Even if you don’t love it when art and life conspire to mirror each other — sometimes in a rather scary, mocking way they have when they get together, like a pair of old college drinking buddies — you’ve at least got to give them their due, and nod.
That was the case in April when not one but two famous connivers from Texas — one real and one fictional — let out one more shout to remind us of their many ill deeds and that they’re not quite yet done for.
The fictional character was malevolent J.R. Ewing, that master trickster and smiling evil brother from the TV series “Dallas.” The prime-time soap opera ran for 13 years in its first incarnation, then was revived in 2012.
The new-version second-season finale’s revealed the late J.R. had pulled yet another fast one, in a long list of fast ones more enviable than that of Aroldis Chapman’s — this time having swapped oil land from the father of another character. (J.R.’s character was written out of the program to mark the death of its star, Larry Hagman).
As in the tradition of all long-running soaps, the twists and machinations over the years ranged from repetitive to preposterous: Who truly owns Southfork and loves Miss Ellie more?

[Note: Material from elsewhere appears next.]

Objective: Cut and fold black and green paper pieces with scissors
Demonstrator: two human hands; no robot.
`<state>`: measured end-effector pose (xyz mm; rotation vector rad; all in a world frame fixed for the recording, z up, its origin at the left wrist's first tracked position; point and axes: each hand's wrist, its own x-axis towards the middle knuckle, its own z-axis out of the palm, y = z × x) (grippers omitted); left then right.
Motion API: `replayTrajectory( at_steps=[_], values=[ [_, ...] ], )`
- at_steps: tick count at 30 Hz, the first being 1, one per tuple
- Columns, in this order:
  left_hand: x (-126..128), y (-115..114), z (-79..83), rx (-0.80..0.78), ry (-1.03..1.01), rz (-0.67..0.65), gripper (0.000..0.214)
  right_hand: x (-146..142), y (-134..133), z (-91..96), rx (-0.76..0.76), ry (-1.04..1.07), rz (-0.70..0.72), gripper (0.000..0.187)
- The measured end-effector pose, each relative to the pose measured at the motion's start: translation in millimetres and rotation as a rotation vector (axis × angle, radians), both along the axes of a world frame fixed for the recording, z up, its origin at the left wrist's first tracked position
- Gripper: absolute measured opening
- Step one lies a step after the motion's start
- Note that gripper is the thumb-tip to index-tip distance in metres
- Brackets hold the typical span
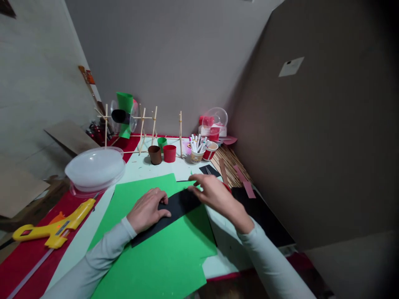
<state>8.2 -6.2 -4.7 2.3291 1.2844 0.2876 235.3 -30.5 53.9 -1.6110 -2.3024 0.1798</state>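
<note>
A long black paper strip [181, 204] lies slantwise across a large green sheet [168, 249]. My left hand [149, 211] rests on the strip's left half, fingers bent and thumb spread apart from them. Over the strip's right end is my right hand [212, 194], its thumb and fingers apart; whether its fingertips touch the paper I cannot tell. Scissors lie just beyond and partly behind the right hand, with a red handle [227, 187] showing. A small dark paper piece [209, 170] sits under their blades.
A yellow glue gun [57, 226] and a clear plastic lid stack [95, 170] are at the left. Behind stand a stick frame [155, 120] with a green-and-black wheel, paper cups [170, 153] and a cup of markers [197, 155]. Black sheets [264, 216] and thin sticks [232, 166] lie right.
</note>
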Motion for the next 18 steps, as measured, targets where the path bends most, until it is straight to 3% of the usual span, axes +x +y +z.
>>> replayTrajectory(
  at_steps=[5,8,14,18],
  values=[
    [-4,-5,4.2,0.019,0.022,-0.061,0.052,-14,5,-33.6,-0.105,-0.139,0.051,0.047],
    [-5,-8,4.4,0.033,0.037,-0.067,0.067,-13,12,-37.9,-0.125,-0.161,0.113,0.057],
    [1,-9,16.1,0.029,0.048,-0.063,0.074,-10,18,-40.1,-0.151,-0.165,0.218,0.065],
    [-20,-38,20.8,0.103,0.082,-0.012,0.073,-11,19,-44.2,-0.134,-0.152,0.203,0.060]
  ],
)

Who shot J.R.? Seriously, Bobby’s not really dead, he’s just taking a long shower? Really?
But before we dismiss the made-up subterfuges and second-act returns of this fictional villain and his kin as too preposterous, listen to this: Only days before the “Dallas” finale was aired, Reuters and other news agencies reported that a real-life miscreant from whom we thought we’d hear no more indeed might be back among us regular, non-criminal folk sooner rather than later.

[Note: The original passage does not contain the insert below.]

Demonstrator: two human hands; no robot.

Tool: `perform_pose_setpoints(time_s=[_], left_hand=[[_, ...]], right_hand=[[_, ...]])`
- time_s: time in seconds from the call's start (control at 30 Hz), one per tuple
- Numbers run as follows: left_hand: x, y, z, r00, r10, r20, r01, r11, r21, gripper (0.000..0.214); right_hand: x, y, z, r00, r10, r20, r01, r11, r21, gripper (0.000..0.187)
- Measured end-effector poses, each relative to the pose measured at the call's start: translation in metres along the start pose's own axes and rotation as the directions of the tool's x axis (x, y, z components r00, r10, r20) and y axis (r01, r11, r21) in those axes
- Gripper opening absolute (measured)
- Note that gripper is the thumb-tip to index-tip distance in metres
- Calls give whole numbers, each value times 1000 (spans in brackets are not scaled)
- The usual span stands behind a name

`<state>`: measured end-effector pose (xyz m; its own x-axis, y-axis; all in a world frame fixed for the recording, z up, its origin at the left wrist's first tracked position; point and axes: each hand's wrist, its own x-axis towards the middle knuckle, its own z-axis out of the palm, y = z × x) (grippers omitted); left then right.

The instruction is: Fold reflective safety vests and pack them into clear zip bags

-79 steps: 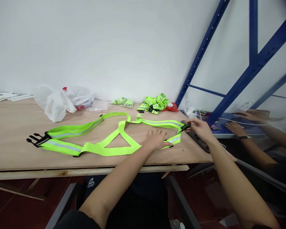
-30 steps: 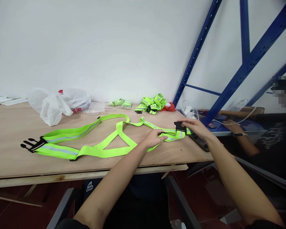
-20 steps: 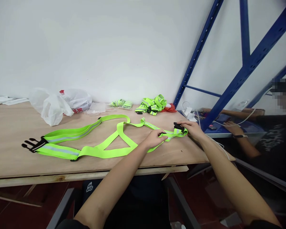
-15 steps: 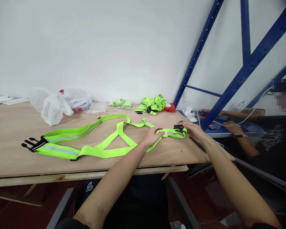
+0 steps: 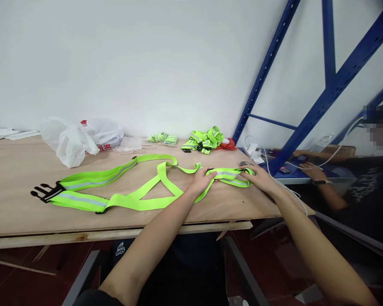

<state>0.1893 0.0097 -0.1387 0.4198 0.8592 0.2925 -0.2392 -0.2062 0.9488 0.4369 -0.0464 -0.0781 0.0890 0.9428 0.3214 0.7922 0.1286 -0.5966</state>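
A neon-yellow reflective harness with grey stripes is spread over the wooden table. Its black side-release buckle points left at the far left end. My left hand is closed on the harness strap near its right end, by a black slider. My right hand pinches the folded right end of the same strap, fingers over a dark plastic part that is mostly hidden. Between my hands the strap runs in a loose double layer, raised a little at the top.
At the back lie white plastic bags, a clear flat bag, small packed neon bundles, a heap of neon straps and a red item. Blue rack posts and a white cable stand right. A person sits beyond.
The black buckle piece seen at my right fingers has turned down out of sight. The strap between my hands has opened into a looser loop. My left hand has barely moved.
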Motion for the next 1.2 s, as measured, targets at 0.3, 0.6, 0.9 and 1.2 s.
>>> perform_pose_setpoints(time_s=[0.3, 0.6, 0.9, 1.2], left_hand=[[2, 5, -3, 987, 12, -158, 8, 992, 125, 6], [4, 2, -2, 979, -47, -201, 68, 993, 100, 7], [2, 4, -4, 983, -19, -180, 56, 978, 200, 7], [3, 1, -5, 990, -23, -138, 58, 965, 256, 15]], right_hand=[[2, -6, -3, 963, 94, 251, -221, 809, 544, 45], [10, -6, -4, 902, 101, 419, -375, 662, 648, 30], [19, -9, -5, 866, 230, 444, -480, 632, 609, 16], [14, -10, 1, 963, 167, 212, -268, 502, 822, 44]])
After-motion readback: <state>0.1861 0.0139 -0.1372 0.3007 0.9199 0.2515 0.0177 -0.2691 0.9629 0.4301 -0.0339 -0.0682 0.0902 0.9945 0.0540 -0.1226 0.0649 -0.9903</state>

Jeffrey Skilling, you’ll recall, was sentenced to 24 years in prison on a clutch of federal felony charges and fined $45 million. He and other executives had reported “profits” at Enron Corp. that hadn’t actually come into existence in the real world as you, I and honest accountants know it. (That is, he lied. Massively.)
Oh, and he sold his own $60 million in Enron shares just before the Texas energy company’s stock price hit the canvas.
In 2001 Enron — for a time this planet’s biggest energy trader, and named America’s Most Innovative Company by Fortune magazine six years in a row — went bankrupt, shareholders saw something like $11 billion swoosh down the drain and 20,000 employees lost their jobs. The last of the giant organization’s remaining businesses was sold off in 2006.
And yet, seven years after Skilling’s conviction, the U.S. Justice Department said it is negotiating with the former CEO’s lawyers about letting him out of jail early.
Skilling’s lawyers contend they possess new evidence but have yet to reveal that might entail. (He’s actually an innocent bystander and it’s the fault, as he’s claimed all along, of short-sellers and, of course, the media? He in fact was off having drinks at Southfork while Enron’s numbers were being manipulated? He didn’t shoot J.R., really he didn’t?)
You just wait and see. Cue theme music.